Each summer as a new school year approached, I dreaded the time away from my girls at such tender young ages. I feared for Ansley's health with her severe milk allergies; I worried that Addison's spirit would be crushed too early in this tough world. I tried to talk myself into quitting, tried to make it all work in my head, tried to dream up perfect part-time situations, but each year I went back. It was always hard those first few weeks adjusting to the stress of the schedule, getting dressed, eating breakfast, and transporting all of our stuff into our cars by 6:40 to fight school traffic and travel 5.5 miles in 20 minutes. Usually, though, once we transitioned, by mid-September, we were into our routine. I was stressed with the demands of my job, but I loved the teaching part, and that kept me going. When I was home, and I was determined to be home by 3:15, I was wholly focused on my girls. We talked, went on walks, played, cooked, and enjoyed our precious time together. That time was fiercely protected and cherished. Sure, things suffered... things like laundry and housework; Patrick and I were often like ships in the night, passing each other just doing things to prepare for the next day, but we still managed to flourish. Even though I loved what I did, and I felt like my family was doing just fine, I still couldn't shake the feeling that I wasn't quite where I should be, doing what my heart longed--even more than teaching--to be doing.
Now I am two months into my new normal. I don't know what end is up. I am so unbelievably grateful for the opportunity to do something different, so empowered by Patrick encouraging and even urging me to pursue this new venture, but I still don't quite know what to do with myself. I still haven't quite figured out what "my thing" is. Now, I am so thankful that my girls get more rest. I am thankful that when they are sick, I don't have to jump through 23 hoops to figure out how to best take care of them. I am so thankful that we are able to focus--and allow Patrick to focus--on Patrick's career. I am so thankful that we share every mealtime, that I am able to prepare a healthier variety of meal choices. I have loved our weekday trips to the zoo, the Discovery Center, having neighbor friends over for coffee and muffins and play set time outside. I love that I don't cry with anxiety over grocery store runs. I am thankful that I found a meaningful job two days a week for 5.5 hours each day that I get to go to and take my girls to for their growth, development, and stimulation. I love pajama Mondays when we get to have them.
I am still not comfortable in my own skin.
When I was teaching at Indy, my girls were my outlet from all of the outside stressors at work. I felt-- truly felt--patience, grace, and love with them. I knew that they were exhausted from long school days themselves, so if they were "off" or extra whiney or tired, I gave them "passes" and embraced them with motherly love. I felt like each precious hour I spent with them was intentional. In many ways, I felt like I "got good" at being a working mom.
I am not good at being a stay-at-home, preschool-teaching mom yet. Now, with Addison in my class at school, my girls are not my outlet any more. Now, much of my stress comes from running our household. Even though I have been doing that for years, I no longer am able to blame laundry piles and messy kitchens on the demands of my work.

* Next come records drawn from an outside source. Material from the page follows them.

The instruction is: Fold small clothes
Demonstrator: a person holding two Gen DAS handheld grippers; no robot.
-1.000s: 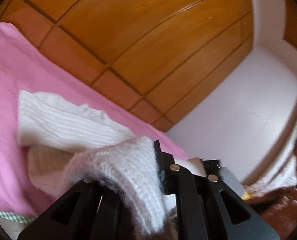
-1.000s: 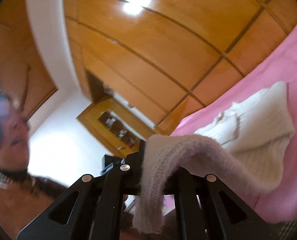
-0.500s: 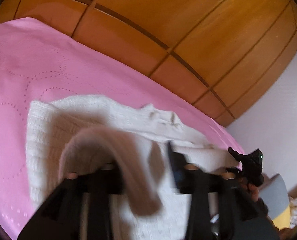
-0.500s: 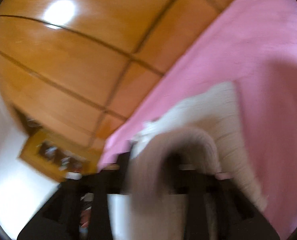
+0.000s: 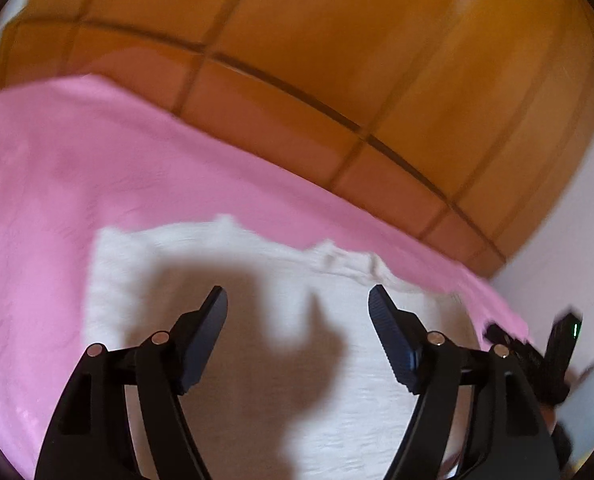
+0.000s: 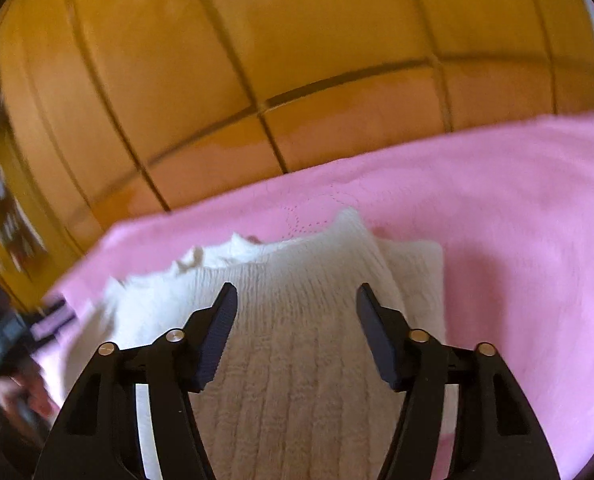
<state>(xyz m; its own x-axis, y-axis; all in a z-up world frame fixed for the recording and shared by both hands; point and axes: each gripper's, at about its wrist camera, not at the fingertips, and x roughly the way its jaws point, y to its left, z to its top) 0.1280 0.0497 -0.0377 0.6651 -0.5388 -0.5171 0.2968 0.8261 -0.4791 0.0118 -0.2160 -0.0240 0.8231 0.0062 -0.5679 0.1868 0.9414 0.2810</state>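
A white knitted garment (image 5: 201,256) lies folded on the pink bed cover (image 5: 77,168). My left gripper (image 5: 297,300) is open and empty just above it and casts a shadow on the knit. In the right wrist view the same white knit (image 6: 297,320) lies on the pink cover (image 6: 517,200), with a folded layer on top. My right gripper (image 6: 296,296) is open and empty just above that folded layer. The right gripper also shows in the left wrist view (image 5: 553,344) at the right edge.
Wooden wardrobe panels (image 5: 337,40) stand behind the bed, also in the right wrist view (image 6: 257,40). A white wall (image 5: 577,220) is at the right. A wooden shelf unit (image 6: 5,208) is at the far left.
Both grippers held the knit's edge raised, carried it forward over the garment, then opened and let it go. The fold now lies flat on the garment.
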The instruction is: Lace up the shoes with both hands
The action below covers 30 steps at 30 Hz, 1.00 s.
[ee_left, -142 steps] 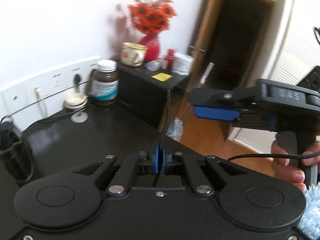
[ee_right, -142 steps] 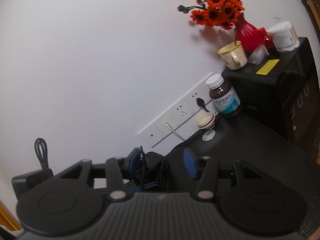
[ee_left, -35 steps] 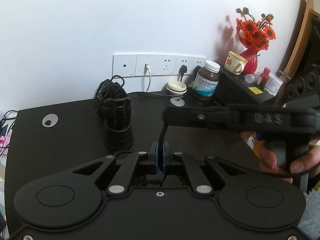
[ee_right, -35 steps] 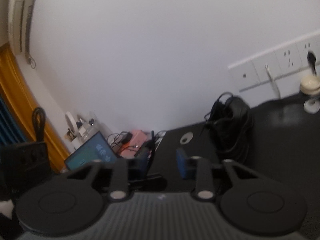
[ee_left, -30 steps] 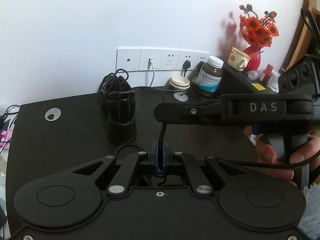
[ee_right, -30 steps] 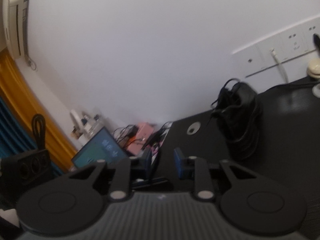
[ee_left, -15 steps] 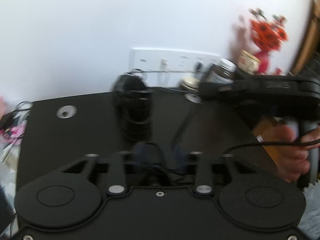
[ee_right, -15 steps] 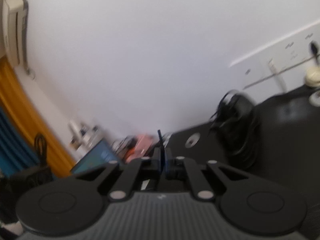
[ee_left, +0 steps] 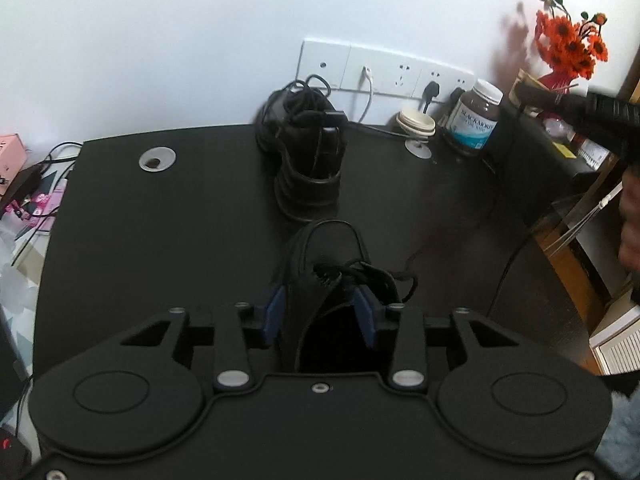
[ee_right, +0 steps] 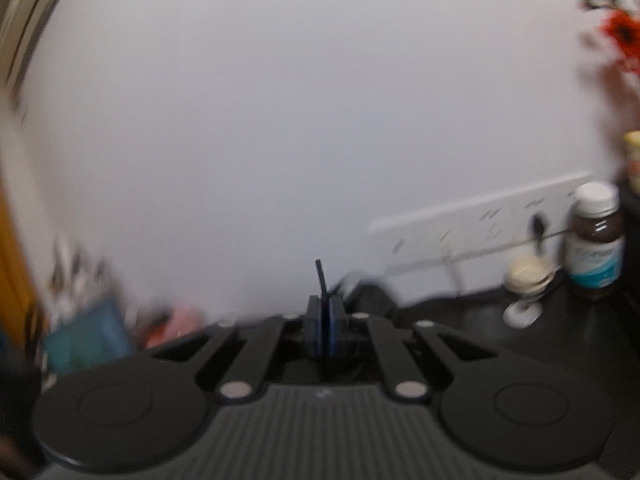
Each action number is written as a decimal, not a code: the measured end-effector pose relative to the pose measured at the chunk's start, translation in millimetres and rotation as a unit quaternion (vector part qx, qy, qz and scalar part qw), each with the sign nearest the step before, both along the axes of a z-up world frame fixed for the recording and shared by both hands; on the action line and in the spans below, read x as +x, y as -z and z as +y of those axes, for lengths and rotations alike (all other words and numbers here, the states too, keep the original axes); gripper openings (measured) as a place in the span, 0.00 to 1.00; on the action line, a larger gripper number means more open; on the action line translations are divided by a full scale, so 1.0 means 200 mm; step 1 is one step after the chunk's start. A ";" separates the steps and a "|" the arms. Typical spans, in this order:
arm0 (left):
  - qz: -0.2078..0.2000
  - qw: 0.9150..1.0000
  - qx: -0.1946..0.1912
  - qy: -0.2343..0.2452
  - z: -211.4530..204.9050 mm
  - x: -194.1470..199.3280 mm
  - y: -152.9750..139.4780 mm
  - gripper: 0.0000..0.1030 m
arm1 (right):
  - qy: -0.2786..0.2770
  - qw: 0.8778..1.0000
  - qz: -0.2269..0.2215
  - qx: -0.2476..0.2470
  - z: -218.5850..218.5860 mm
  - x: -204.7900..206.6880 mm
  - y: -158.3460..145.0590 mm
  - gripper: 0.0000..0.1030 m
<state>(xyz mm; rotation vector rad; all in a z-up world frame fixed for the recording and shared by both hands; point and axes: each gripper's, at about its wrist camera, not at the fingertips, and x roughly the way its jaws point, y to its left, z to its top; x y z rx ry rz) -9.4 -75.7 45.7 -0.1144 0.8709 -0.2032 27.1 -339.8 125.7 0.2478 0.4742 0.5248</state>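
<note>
Black near shoe (ee_left: 320, 280) sits inside the closing left tool (ee_left: 320, 312) (right tool (ee_right: 322, 328) pinches lace (ee_right: 320, 276)).

Black shoe (ee_left: 324, 280); second black shoe (ee_left: 308, 160); black desk (ee_left: 160, 240). Gripper pads (ee_left: 362, 312) blue (bodies black). White wall sockets (ee_left: 384, 70). Brown bottle (ee_left: 476, 120), white cap, blue label. Orange-red flowers (ee_left: 572, 40), red vase (ee_left: 558, 80).

Left gripper (ee_left: 320, 312) tilted downward, jaws closing, blue pads (ee_left: 273, 307) on either side of a shoe's tongue (ee_left: 316, 300). Right gripper (ee_right: 323, 330) closed, pads pressed on a lace (ee_right: 321, 278) whose end sticks up above them. Right hand (ee_left: 630, 232) at frame edge, blurred.
</note>
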 end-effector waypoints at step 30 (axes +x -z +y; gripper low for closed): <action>0.036 0.973 -0.213 -0.082 0.34 0.07 0.28 0.17 | -0.219 0.936 0.202 -0.190 0.73 0.10 0.33 0.04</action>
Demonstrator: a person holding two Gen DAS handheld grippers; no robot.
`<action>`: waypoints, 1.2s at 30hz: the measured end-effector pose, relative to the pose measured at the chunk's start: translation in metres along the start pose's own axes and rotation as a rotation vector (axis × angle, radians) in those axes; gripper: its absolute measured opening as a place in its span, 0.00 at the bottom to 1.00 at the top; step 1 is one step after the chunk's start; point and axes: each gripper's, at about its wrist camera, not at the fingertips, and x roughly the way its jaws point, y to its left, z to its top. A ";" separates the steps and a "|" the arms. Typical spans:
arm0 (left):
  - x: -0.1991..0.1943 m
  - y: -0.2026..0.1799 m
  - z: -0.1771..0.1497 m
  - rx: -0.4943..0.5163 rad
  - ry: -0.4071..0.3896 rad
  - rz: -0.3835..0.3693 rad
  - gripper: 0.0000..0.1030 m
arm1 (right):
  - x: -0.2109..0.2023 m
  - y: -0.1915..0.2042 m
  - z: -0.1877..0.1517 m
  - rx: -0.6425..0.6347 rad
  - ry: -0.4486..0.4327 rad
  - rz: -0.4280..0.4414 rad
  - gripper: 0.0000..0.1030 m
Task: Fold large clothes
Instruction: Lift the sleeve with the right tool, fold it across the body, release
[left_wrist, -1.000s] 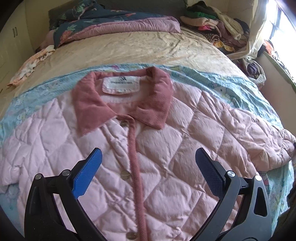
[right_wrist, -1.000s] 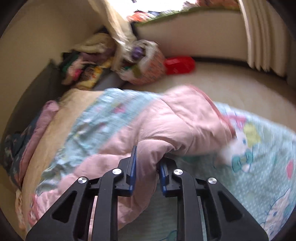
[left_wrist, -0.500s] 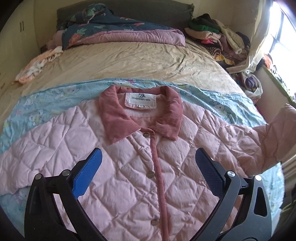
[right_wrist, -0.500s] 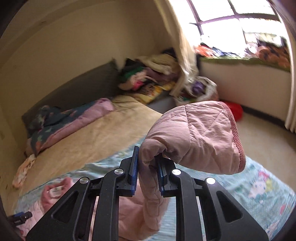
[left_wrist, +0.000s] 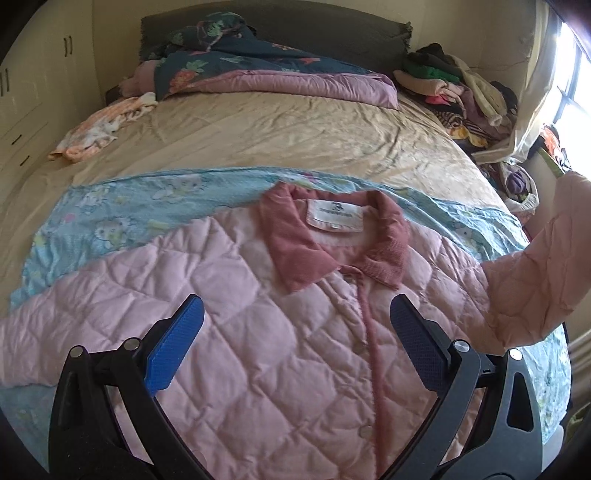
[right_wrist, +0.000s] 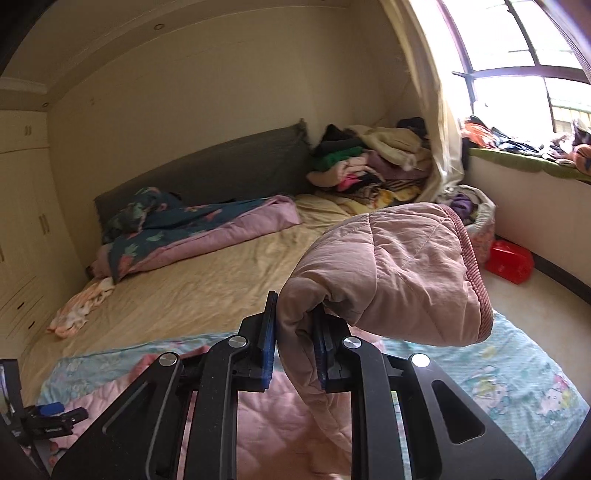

I feel like all of the patience and grace I used to pour into my children is below empty, and my temper is shorter and hotter. I am learning many things about myself that are hard to deal with.
Patrick reminds me that it is so easy to look back on the past and glorify the good/easy parts while we bury the bad/hard parts. I went back to Indy for Homecoming, and I missed the classroom, my students, and the validation I got from doing what I loved. It was easy to forget all of the things that made me crazy, but I was thankful for dear friends who reminded me right away what those things were... and I was thankful that after a couple of hours of fun that I got to go home and rock my girls to sleep.
Everyone I talk to says that I will "never regret" taking this time off to spend more of it with my girls. I believe them.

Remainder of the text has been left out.